Material shown:
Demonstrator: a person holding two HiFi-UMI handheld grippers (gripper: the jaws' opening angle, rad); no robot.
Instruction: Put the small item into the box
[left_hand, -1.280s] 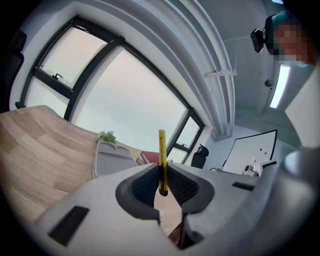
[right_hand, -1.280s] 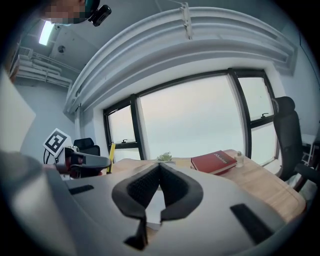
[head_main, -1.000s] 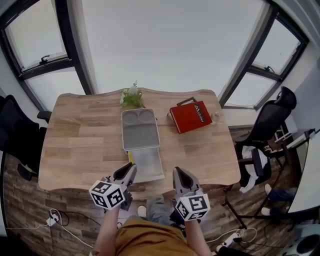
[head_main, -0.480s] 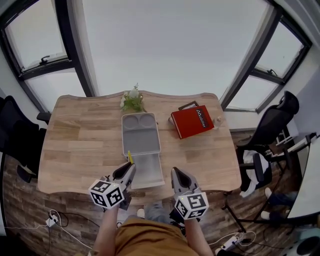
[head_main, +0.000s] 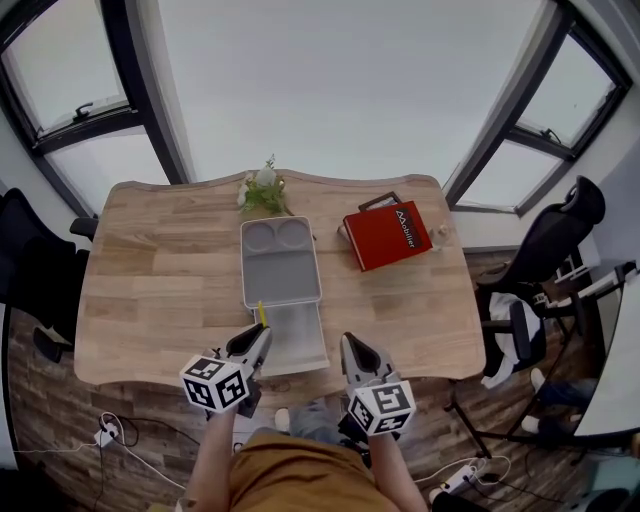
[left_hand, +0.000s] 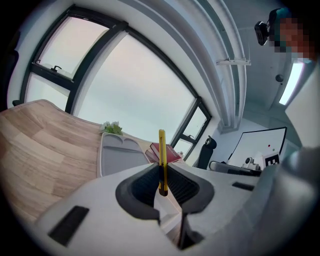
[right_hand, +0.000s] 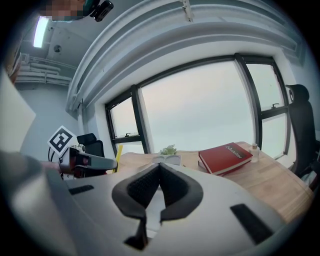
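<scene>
Yellow item (left_hand: 161, 160), upright, clamped in left gripper (head_main: 258, 338); open grey box (head_main: 280, 262) just ahead. The right gripper (head_main: 350, 345) is closed on nothing, red book (head_main: 391, 235) ahead to its right.

- the box (head_main: 280, 262) lies mid-way along the bench (head_main: 150, 270); plant (head_main: 263, 190) behind it; book (head_main: 387, 236) to its right;
- left tongs (head_main: 260, 332), small item (head_main: 261, 313) between them, at the box's near end; right tongs (head_main: 348, 345) just to their right

Head view steeply down over table (head_main: 150, 280); both gripper views low, sharing red book (head_main: 388, 235).
</scene>
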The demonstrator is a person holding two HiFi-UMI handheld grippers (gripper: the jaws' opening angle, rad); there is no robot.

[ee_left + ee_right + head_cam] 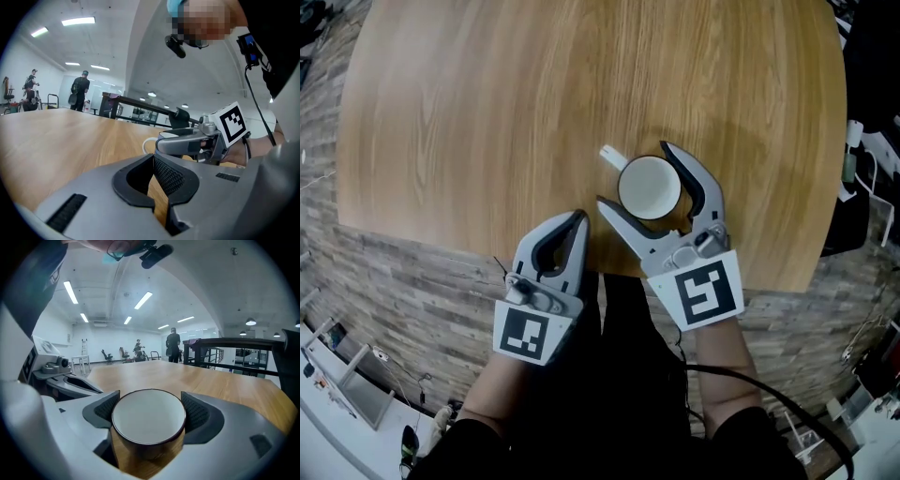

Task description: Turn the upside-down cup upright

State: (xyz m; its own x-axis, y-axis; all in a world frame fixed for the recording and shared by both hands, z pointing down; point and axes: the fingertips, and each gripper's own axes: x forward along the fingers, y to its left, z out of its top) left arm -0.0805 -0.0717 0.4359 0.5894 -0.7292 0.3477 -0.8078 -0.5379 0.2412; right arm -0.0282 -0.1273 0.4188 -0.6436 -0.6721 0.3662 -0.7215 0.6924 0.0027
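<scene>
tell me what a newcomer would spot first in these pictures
A white cup with a handle stands near the front edge of the round light wooden table, right between the wide-open jaws of the right gripper. Just to its left, the left gripper is shut with nothing in it, at the table's near edge.

you're in a big open lab hall: strip lights (70, 291) overhead, people (173, 345) and office chairs (107, 355) at twelve o'clock.
</scene>
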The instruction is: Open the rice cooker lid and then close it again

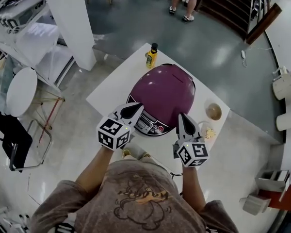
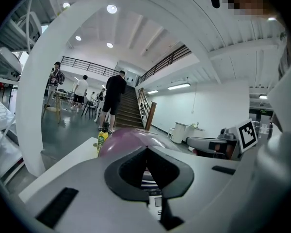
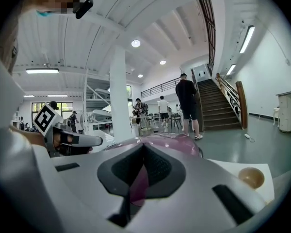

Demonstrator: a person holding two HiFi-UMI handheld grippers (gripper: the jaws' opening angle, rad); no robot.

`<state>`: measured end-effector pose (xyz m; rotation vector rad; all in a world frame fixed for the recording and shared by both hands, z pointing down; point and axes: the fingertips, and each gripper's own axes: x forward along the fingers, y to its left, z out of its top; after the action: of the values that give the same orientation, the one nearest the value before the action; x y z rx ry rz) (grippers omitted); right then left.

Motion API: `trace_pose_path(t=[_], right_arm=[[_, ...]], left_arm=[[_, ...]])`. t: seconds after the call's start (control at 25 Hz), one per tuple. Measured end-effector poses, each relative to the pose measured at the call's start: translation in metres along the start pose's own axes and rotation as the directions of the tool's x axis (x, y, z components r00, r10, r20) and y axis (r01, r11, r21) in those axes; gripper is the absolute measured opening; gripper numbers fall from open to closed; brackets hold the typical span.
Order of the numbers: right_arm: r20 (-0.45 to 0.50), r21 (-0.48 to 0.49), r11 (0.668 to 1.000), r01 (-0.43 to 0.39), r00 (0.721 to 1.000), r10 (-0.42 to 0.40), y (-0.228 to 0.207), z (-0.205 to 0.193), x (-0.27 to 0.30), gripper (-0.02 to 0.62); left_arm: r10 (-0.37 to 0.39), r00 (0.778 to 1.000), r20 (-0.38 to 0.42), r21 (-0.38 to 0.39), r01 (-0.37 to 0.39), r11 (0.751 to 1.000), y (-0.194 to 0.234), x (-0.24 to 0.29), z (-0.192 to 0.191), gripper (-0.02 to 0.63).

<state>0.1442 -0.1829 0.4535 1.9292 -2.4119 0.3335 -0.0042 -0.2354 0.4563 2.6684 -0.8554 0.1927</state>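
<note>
Purple rice cooker [image 1: 165,93] sits pretty much dead center on the white table [image 1: 111,93], lid down and closed flush. Its control panel [image 1: 148,126] faces the person, at about 6 o'clock on the cooker.

Left gripper [image 1: 134,107] is at roughly 8 o'clock of the cooker, tips right over the front-left edge by the panel. Its own view shows the jaws pressed together with nothing between them, and the purple dome sits just past the tips. Can't tell if it actually touches the cooker.

Right gripper [image 1: 183,116] is at about 5 o'clock of the cooker, tips close to the front-right side. Its jaws are together too, with nothing pinched, just the purple shell showing behind the slit. Touching or not, I can't say either.

Other stuff on the table:
- a yellow bottle [image 1: 152,56] with a dark cap, upright, at about 11 o'clock from the cooker near the far edge
- a bowl [image 1: 213,111] with something brown in it, at 3 o'clock of the cooker
- a small dish [image 1: 207,131] with something pale in it, just beside the right gripper at its 3 o'clock

In the background there's a white pillar [image 1: 68,18], and someone standing at the foot of a staircase [image 2: 131,113].
</note>
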Motion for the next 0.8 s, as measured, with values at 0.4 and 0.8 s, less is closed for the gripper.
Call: trace_pose_path(t=[0.4,0.8], right_arm=[[-0.016,-0.02,0.997,-0.08,0.997,0.08,0.006,-0.001,0.009,0.002],[-0.034,-0.025,0.992,-0.123,0.992,0.122,0.012,-0.006,0.013,0.002]], left_arm=[[0.034,0.998,-0.06,0.008,-0.033,0.999,-0.003,0.001,-0.017,0.021],[0.043,0.99,-0.135,0.051,-0.037,0.998,-0.007,0.007,-0.026,0.021]])
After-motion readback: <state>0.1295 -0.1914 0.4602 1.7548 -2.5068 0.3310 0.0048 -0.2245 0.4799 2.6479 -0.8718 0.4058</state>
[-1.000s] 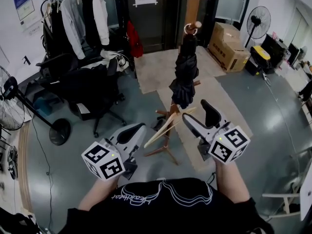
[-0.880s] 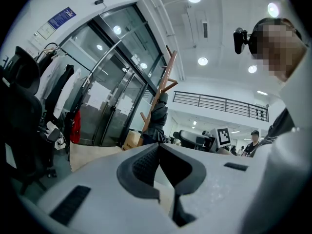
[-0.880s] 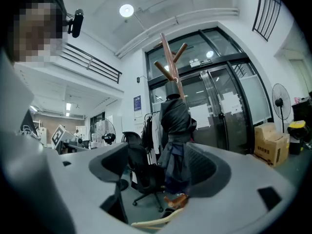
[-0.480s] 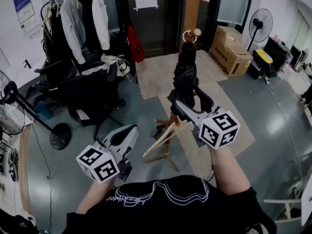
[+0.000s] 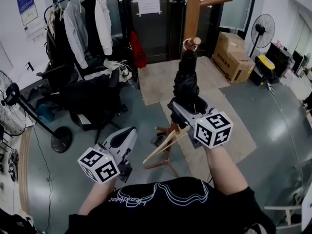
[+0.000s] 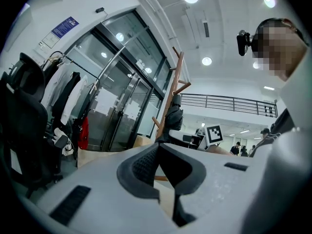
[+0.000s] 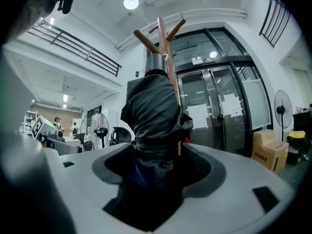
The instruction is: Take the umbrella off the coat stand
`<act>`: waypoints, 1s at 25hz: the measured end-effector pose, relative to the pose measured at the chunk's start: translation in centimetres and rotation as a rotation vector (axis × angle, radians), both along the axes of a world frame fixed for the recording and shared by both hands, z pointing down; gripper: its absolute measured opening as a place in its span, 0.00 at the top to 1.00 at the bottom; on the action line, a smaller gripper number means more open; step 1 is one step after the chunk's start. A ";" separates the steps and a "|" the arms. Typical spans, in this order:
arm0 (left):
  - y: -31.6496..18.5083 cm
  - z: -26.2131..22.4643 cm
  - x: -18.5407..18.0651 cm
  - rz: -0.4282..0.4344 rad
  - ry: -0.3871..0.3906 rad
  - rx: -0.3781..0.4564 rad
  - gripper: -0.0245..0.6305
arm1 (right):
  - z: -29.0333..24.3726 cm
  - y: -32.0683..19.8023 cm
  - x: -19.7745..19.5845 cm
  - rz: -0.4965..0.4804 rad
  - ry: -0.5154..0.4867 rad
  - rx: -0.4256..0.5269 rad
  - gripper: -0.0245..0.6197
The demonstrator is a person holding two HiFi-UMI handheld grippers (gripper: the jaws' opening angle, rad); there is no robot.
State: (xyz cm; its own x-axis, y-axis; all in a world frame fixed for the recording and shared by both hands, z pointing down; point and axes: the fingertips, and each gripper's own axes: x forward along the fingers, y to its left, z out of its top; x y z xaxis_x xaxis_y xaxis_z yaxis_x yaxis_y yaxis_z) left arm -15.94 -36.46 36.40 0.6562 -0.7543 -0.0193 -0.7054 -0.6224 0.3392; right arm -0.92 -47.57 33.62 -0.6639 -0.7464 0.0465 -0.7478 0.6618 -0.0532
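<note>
A folded black umbrella (image 5: 186, 77) hangs by its ring handle (image 5: 189, 43) from a peg of the wooden coat stand (image 5: 192, 9). My right gripper (image 5: 187, 104) is level at the umbrella's lower end, with one jaw on each side of the fabric. Its jaws are closing, and the umbrella (image 7: 153, 111) fills the gap between them in the right gripper view. I cannot see the pads pressing on it. My left gripper (image 5: 132, 132) is shut and empty, low and to the left of the stand. In the left gripper view the umbrella (image 6: 174, 116) is ahead, to the right.
A wooden hanger (image 5: 163, 140) leans at the stand's base. A black office chair (image 5: 92, 99) and a clothes rack (image 5: 78, 18) stand to the left, with a floor fan (image 5: 12, 96) beside them. Cardboard boxes (image 5: 233, 50) and another fan (image 5: 258, 26) are at the right.
My right gripper has moved forward from below the umbrella, and its jaws now straddle the umbrella's lower end. The left gripper has shifted a little to the left.
</note>
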 end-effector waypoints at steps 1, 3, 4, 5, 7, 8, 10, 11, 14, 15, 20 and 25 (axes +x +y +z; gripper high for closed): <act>-0.1 0.2 0.0 -0.002 0.003 -0.001 0.96 | 0.1 0.0 0.0 -0.003 -0.008 -0.004 0.50; -0.2 0.5 0.0 -0.009 0.010 -0.006 0.96 | 0.3 0.0 0.2 -0.002 -0.017 -0.015 0.51; -0.3 0.7 0.0 -0.013 0.012 -0.009 0.95 | 0.3 -0.1 0.3 0.000 -0.018 -0.017 0.52; -0.4 0.8 -0.1 -0.016 0.014 -0.011 0.95 | 0.3 -0.1 0.3 0.001 -0.018 -0.017 0.53; -0.5 0.9 -0.1 -0.021 0.015 -0.012 0.96 | 0.3 -0.1 0.3 -0.001 -0.021 -0.014 0.55; -0.6 1.0 -0.1 -0.023 0.016 -0.011 0.96 | 0.2 -0.1 0.3 -0.005 -0.024 -0.011 0.55; -0.7 1.0 -0.2 -0.028 0.019 -0.008 0.96 | 0.2 -0.1 0.3 -0.013 -0.029 -0.008 0.56; -0.8 1.0 -0.2 -0.031 0.021 -0.006 0.96 | 0.2 -0.1 0.2 -0.016 -0.031 -0.007 0.56; -0.8 1.0 -0.4 -0.040 0.026 -0.005 0.96 | 0.2 0.0 0.3 -0.025 -0.036 -0.008 0.56; -0.8 0.9 -0.4 -0.043 0.028 -0.004 0.95 | 0.1 0.0 0.4 -0.027 -0.038 -0.008 0.56; -0.8 0.6 -0.2 -0.042 0.038 0.000 0.95 | -0.1 0.3 0.6 -0.039 -0.043 -0.003 0.57; -1.0 0.5 -0.5 -0.020 0.039 -0.003 0.96 | -0.9 0.8 0.4 -0.032 -0.054 0.018 0.57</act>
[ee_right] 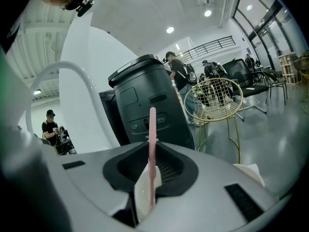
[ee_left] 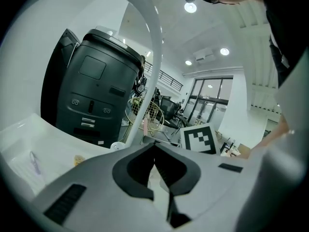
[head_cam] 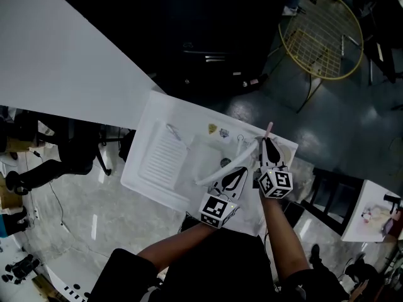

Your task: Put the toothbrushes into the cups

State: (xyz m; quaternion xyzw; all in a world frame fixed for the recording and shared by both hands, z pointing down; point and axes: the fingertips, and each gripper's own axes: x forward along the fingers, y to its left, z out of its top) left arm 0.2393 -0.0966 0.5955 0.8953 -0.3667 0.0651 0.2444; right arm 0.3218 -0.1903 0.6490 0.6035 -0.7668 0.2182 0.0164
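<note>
My right gripper is shut on a pink toothbrush, whose handle sticks out past the jaws over the far right corner of the white sink unit. Just left of it, my left gripper is shut, with nothing seen between its jaws; it sits under the white arched faucet. The left gripper view also catches the pink toothbrush beside the right gripper's marker cube. A thin pale item, perhaps another toothbrush, lies on the ribbed drainboard. No cup is clearly visible.
A big black bin-like machine stands behind the sink. A yellow wire chair is on the floor to the far right. A white tabletop lies to the left. People stand in the background.
</note>
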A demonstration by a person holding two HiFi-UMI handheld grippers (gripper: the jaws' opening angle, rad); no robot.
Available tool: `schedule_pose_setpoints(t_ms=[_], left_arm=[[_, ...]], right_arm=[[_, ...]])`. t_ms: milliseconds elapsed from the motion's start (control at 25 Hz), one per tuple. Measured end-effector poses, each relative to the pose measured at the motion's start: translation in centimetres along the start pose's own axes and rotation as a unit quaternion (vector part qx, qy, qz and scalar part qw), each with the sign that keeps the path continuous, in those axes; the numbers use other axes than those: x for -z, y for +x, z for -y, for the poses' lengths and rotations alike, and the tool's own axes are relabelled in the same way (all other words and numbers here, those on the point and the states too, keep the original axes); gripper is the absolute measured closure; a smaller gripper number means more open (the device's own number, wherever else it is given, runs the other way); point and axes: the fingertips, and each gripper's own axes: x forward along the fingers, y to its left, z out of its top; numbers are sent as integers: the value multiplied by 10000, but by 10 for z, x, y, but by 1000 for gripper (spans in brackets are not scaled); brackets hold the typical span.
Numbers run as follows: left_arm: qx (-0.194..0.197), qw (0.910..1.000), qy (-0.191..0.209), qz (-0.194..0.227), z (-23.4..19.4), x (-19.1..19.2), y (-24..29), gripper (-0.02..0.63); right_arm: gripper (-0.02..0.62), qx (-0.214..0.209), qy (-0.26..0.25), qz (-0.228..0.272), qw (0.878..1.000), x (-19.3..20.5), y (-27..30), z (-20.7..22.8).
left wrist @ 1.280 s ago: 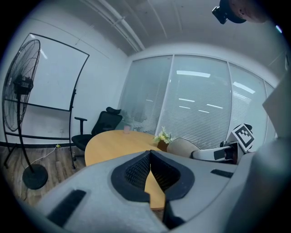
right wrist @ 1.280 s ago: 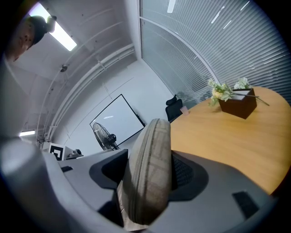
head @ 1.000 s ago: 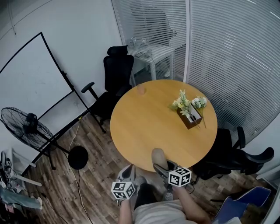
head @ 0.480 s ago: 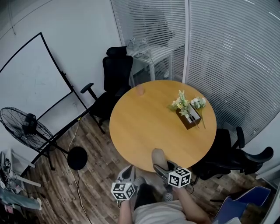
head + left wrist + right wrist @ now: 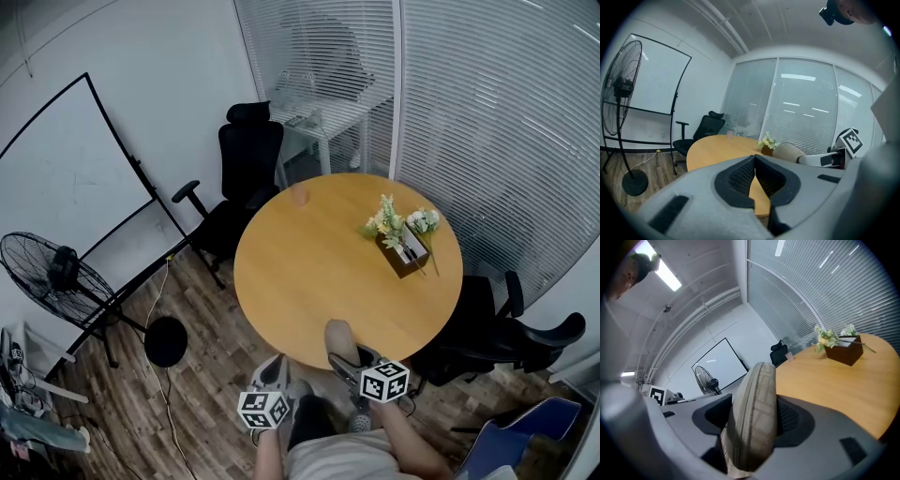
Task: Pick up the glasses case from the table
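The beige fabric glasses case (image 5: 754,418) stands on edge between the jaws of my right gripper (image 5: 752,420), which is shut on it. In the head view the glasses case (image 5: 341,339) pokes out ahead of the right gripper (image 5: 354,361), over the near edge of the round wooden table (image 5: 319,272). My left gripper (image 5: 274,375) hangs beside it, off the table's near edge, shut with nothing in it. From the left gripper view the left gripper (image 5: 755,174) has its pads touching, and the case (image 5: 787,152) shows to the right.
A brown box of white flowers (image 5: 403,239) sits on the table's right side, and a small pink cup (image 5: 299,194) at its far edge. Black office chairs (image 5: 246,178) stand behind and to the right (image 5: 506,337). A floor fan (image 5: 52,267) and whiteboard (image 5: 66,178) are left.
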Motion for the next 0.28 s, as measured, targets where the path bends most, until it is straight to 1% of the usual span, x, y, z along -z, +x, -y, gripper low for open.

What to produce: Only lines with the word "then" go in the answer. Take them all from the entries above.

Answer for the task:
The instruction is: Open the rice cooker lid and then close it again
`<state>`: measured end-effector pose (xyz m; rotation vector rad; all in a world frame fixed for the recording and shared by both hands, z pointing down; point and axes: the fingertips, and each gripper's own axes: x forward along the fingers, y to its left, z out of its top; after the action: of the values that give the same orientation, the one nearest the value before the action; x y z rx ry rz) (grippers omitted); right then left.

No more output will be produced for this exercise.